ARTIGO PUBLICADO NO JORNAL "O DIÁRIO DE BARRETOS" EM 27 DE MAIO DE 2020 
(página 2) PELA PROFª KARLA ARMANI MEDEIROS 

            Giovanni Levi, célebre historiador italiano, certa vez dissertou sobre a atividade do historiador nos tempos de hoje. Com uma narrativa simples e prática, atentou para as três fases do trabalho do historiador: pesquisar, resumir e comunicar. De todas, a “comunicação” tem sido o grande desafio dos historiadores nos últimos tempos; a difícil arte de sintetizar longas pesquisas em uma linguagem atraente, que seduza os olhos curiosos das pessoas, mas sem perder a essência da produção científica.
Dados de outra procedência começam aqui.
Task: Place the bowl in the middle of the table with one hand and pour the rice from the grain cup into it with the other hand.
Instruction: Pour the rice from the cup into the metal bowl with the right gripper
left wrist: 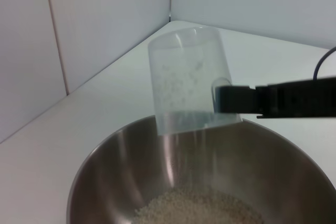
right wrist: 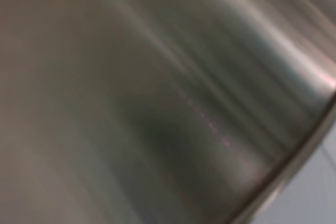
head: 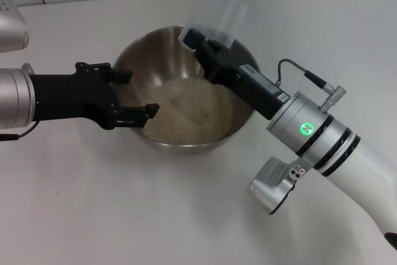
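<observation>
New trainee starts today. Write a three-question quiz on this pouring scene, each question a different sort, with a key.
1. True or false: the grain cup is upside down over the bowl.
2. Where does the rice lie?
A. spread on the table
B. in the bottom of the bowl
C. filling the cup
3. Fill in: the left pincer is at the bowl's ____.

Key
1. True; the right pincer holds it inverted, with only a few grains clinging to its wall.
2. B
3. Rim, its fingers open on either side of the near-left edge.
</observation>
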Controlling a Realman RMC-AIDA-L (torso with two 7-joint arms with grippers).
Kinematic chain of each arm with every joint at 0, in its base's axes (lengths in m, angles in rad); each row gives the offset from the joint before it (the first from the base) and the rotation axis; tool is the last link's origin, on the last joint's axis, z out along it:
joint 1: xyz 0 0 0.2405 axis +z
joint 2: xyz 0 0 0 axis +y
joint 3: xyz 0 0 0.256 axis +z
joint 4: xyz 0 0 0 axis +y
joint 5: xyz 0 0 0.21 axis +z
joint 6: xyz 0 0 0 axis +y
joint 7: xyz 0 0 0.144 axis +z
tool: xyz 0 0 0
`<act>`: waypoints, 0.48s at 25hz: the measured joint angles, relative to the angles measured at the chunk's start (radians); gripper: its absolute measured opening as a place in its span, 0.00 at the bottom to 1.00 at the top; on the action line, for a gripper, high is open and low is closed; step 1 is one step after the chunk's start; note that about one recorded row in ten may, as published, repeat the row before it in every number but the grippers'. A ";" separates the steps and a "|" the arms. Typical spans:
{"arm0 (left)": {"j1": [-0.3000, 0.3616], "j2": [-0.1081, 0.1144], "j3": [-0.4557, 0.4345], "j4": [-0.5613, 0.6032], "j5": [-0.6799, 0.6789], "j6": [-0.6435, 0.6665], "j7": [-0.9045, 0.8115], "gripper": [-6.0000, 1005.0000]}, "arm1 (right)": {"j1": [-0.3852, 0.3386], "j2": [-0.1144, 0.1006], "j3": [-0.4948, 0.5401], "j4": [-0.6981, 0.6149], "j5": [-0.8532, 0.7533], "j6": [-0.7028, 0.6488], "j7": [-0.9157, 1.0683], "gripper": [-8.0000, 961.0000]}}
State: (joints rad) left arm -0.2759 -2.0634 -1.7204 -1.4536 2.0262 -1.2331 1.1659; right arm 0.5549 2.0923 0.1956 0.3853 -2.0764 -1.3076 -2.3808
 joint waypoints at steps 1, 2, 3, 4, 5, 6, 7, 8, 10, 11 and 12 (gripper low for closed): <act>-0.002 0.001 -0.001 0.000 0.000 -0.001 0.000 0.82 | 0.004 0.000 0.000 -0.007 -0.031 0.004 -0.057 0.02; -0.003 0.001 -0.001 0.001 0.000 -0.002 0.000 0.82 | 0.004 0.000 0.000 -0.007 -0.031 0.004 -0.057 0.02; -0.005 0.001 -0.001 0.001 0.004 -0.004 0.000 0.82 | 0.006 0.000 0.001 -0.012 -0.048 0.008 -0.073 0.02; -0.006 0.002 -0.001 0.001 0.009 -0.004 0.000 0.82 | 0.007 0.000 0.007 -0.017 -0.080 0.010 -0.097 0.02; -0.006 0.002 -0.003 -0.002 0.019 -0.006 -0.002 0.82 | 0.007 0.000 0.007 -0.017 -0.080 0.010 -0.097 0.02; -0.006 0.002 -0.004 -0.002 0.023 -0.006 -0.003 0.82 | 0.009 0.000 0.012 -0.017 -0.097 0.009 -0.113 0.02; -0.008 0.002 -0.009 -0.002 0.028 -0.007 -0.004 0.82 | 0.011 0.000 0.014 -0.017 -0.098 0.009 -0.117 0.02; -0.008 0.002 -0.009 -0.002 0.028 -0.007 -0.004 0.82 | 0.011 0.000 0.014 -0.017 -0.098 0.009 -0.117 0.02; -0.010 0.001 -0.011 0.000 0.029 -0.008 -0.002 0.82 | 0.006 0.000 0.042 -0.011 -0.096 0.010 -0.113 0.02; -0.012 0.001 -0.012 0.000 0.029 -0.008 -0.001 0.82 | 0.000 0.000 0.059 -0.005 -0.095 0.014 -0.102 0.02; -0.014 0.001 -0.012 0.001 0.029 -0.008 0.000 0.82 | -0.006 0.000 0.075 0.005 -0.094 0.017 -0.088 0.02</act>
State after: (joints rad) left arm -0.2895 -2.0623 -1.7323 -1.4523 2.0557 -1.2410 1.1657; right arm 0.5486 2.0922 0.2703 0.3902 -2.1704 -1.2903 -2.4686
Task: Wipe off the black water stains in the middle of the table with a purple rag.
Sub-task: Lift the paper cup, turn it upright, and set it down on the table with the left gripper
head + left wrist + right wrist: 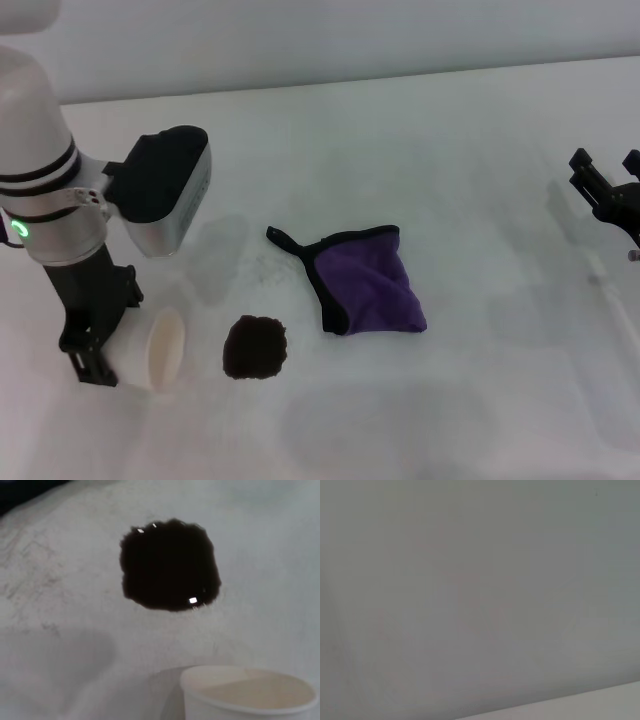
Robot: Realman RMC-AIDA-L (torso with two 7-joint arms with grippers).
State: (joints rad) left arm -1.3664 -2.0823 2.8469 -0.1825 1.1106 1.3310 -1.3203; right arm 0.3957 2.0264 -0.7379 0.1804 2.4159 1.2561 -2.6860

            A História em si, enquanto assunto, é algo extremamente atraente. As pessoas, no geral, gostam de ler e ouvir sobre o passado, guerras, personagens, comportamentos, cultura, revoluções e assim por diante. No entanto, o público pouco se atenta ao fato da História ser uma ciência, e por isso ser construída com base em dados, fontes e conceitos longamente descritos e analisados. No geral, historiadores escrevem livros enormes, dotados de notas de pé e citações fartas. A História não é produzida para agradar, é uma ferramenta de reflexão e crítica. Mas, isso não significa que ela precisa ser restrita, desfrutada somente por acadêmicos. Historiadores escreveriam para eles mesmos? Uma corporação? É preciso pensar melhor no leitor. Formar leitores.
            Atualmente, alguns dos livros vendidos sobre “História” são aqueles escritos por jornalistas, pesquisadores ou curiosos. Geralmente, são obras com assuntos interessantes, mas sem os rigores científicos dos historiadores – aqueles necessários para se discutir certos conceitos, e que sem isso corre-se o risco de anacronismos e generalizações. Desta forma, o historiador contemporâneo encara o desafio de manter-se firme em suas produções científicas, mas ousar-se em pegar emprestado da Literatura uma narrativa sensível (até apetecível), apesar de fiel.
            E isso não é impossível. Haja vista a “pena” leve (e certeira) com que escreve o historiador italiano Carlo Ginzburg, um exemplo de narrador da micro-história. Alguém fiel à ciência e ao leitor. Uma inspiração. (Fica a dica).

Fonte:
LEVI, Giovanni. O trabalho do historiador: pesquisar, resumir e comunicar. Revista Tempo, 2014. Disponível em scielo.